[QUOTE 4596344, member: 21629"]Well my knowledge are about 8 years old. But as I mentioned I had a bike with Campa 10sp groupset. Veloce shifters and rear derraileur. Swaped to wheelset with Shimano 105 cassette and even no need to adjust gears, worked perfectly.
I had rear wheel swaped minutes before road race when I noticed broken spoke. I was asked one question - "how many sp?" and was given spare rear wheel with 10sp Shimano cassette. Again - no time to adjust gears, started the race and no problems at all.
But as I said - that was in year 2008. Newer groupsets maybe work not so perfect.[/QUOTE]

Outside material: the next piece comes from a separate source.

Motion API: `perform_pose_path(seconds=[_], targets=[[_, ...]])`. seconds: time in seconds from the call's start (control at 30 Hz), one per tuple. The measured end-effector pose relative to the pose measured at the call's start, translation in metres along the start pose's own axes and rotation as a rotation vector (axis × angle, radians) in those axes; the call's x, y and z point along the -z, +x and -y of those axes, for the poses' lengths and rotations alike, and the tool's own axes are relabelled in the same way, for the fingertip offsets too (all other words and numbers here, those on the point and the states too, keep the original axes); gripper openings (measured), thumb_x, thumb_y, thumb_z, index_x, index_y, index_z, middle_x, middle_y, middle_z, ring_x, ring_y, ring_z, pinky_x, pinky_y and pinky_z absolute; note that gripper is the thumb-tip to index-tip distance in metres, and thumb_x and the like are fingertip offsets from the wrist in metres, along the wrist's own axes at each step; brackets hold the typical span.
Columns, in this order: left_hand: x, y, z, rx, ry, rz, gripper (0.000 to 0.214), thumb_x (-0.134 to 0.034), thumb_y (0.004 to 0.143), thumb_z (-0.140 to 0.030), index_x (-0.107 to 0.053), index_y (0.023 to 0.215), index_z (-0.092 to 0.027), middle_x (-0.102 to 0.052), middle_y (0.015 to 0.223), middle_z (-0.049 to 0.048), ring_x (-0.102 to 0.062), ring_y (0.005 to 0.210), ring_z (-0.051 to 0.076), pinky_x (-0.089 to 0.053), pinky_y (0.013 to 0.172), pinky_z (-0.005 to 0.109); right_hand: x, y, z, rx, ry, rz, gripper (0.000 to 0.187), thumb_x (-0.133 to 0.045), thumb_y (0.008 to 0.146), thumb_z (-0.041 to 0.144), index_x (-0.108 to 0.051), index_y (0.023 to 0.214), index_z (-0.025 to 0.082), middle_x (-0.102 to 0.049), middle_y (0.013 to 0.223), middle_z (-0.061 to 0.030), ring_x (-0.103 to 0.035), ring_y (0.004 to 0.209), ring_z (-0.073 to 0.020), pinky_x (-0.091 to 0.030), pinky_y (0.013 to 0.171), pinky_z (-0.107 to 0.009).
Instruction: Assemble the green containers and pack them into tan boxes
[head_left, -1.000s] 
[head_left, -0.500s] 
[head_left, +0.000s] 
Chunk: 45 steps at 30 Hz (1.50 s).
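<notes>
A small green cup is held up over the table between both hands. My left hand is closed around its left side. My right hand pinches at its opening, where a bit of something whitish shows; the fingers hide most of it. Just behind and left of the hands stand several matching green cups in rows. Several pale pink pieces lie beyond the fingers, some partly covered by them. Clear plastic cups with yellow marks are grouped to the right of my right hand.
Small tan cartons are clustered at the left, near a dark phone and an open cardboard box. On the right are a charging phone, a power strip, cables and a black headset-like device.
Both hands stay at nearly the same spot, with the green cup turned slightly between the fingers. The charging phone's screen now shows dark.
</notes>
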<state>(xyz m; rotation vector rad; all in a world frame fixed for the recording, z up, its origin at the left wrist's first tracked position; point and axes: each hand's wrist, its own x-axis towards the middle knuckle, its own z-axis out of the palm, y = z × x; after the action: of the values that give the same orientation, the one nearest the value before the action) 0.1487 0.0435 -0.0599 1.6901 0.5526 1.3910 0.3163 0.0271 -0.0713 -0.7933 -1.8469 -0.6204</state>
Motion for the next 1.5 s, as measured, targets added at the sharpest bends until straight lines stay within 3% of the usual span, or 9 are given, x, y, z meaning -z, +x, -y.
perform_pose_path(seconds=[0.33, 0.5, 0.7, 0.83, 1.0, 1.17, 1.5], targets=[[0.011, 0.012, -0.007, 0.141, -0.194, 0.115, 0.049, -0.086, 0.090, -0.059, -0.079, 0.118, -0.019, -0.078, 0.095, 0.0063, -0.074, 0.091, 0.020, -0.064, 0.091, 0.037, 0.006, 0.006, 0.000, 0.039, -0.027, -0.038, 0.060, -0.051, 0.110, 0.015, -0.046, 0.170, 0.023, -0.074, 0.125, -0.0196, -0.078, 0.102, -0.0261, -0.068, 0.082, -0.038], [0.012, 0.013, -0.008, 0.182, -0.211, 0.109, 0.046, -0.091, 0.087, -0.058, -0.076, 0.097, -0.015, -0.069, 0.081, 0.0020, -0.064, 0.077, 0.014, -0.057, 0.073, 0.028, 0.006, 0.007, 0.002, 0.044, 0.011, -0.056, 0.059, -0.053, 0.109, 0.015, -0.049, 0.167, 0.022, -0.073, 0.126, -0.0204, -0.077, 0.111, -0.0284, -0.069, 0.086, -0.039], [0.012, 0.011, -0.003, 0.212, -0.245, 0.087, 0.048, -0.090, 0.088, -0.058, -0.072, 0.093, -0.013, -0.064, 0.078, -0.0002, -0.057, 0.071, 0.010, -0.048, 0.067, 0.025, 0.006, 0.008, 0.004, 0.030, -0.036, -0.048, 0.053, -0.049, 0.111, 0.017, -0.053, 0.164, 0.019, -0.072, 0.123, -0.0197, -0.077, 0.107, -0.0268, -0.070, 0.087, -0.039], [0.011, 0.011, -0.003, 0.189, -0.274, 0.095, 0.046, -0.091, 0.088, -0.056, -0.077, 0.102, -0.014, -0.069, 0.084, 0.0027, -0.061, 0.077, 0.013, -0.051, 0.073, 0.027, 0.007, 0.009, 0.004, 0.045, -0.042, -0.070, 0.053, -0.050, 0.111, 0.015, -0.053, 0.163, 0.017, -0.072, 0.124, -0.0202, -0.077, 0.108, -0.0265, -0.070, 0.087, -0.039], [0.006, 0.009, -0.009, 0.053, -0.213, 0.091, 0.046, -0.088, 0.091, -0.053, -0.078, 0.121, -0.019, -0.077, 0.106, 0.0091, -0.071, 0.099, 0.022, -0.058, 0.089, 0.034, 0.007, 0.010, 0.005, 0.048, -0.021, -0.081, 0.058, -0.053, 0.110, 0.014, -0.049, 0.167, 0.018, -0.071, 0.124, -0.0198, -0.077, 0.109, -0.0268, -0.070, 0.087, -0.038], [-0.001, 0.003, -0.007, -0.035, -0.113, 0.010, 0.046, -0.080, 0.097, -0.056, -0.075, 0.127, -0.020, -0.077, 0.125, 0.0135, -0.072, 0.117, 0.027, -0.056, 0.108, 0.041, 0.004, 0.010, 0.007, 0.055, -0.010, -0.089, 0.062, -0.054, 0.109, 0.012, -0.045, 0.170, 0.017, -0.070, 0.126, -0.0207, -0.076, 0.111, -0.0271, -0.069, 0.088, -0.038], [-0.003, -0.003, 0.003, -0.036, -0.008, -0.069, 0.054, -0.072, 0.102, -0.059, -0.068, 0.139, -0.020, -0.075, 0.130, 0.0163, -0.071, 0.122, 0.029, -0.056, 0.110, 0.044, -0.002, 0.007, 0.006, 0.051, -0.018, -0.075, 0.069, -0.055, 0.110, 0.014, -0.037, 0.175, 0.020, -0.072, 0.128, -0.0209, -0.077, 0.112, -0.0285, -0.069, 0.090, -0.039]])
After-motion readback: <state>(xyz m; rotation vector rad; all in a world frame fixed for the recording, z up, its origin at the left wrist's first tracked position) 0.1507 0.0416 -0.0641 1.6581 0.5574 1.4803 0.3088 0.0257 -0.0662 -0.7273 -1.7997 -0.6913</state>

Nothing much has changed in 8 years but it's worth saying that sometimes it works just "OK", sometimes it doesn't work well at all, some people are more tolerant of poor shifting than others and my definition of poor shifting may be different to other users.
I've had users tell me that their gears are perfect but I've had to downshift 2 and upshift one to get some of the sprockets and I have had instances where the shift got progressively worse across three or four cogs, missed one completely and then shifted (badly) across the rest - and was told that was OK - because the user had never had a bike set up the way it should be. So expectations do vary a lot.
One business i am lead mechanic for provides professional Service de Courses for amateur and professional races as well as for some well-known sportifs and Gran Fondos - and if push comes to shove in a race situation, sure, we'll often put a Shimano 10 into a Campag 10 bike, or vice versa, ditto 11 - but we also know from doing this, literally thousands of times over many years, that shifting is always compromised. Some riders notice it, others don't - it depends on their previous experience and as noted, their expectation (which is based on that previous experience). There is also blind luck involved, too - if a wheel is replaced with one where the top sprocket just happens to be within a small amount similarly positioned to the one that came out, the replacement could work almost as well, assuming the chain isn't too worn ... but riders can be unlucky too and that's why experienced racing cyclists are always cautious about selecting the biggest or the smallest sprockets after a wheel change in a race, unless the spare came from their own team car - the potential is always there for a problem to occur.
What you can guarantee, simply because the physical dimensions of the components and the way systems work don't allow it to be the case, is that you won't get the performance that the makers expect in a mixed and matched system, whether the rider notices that's the case or not.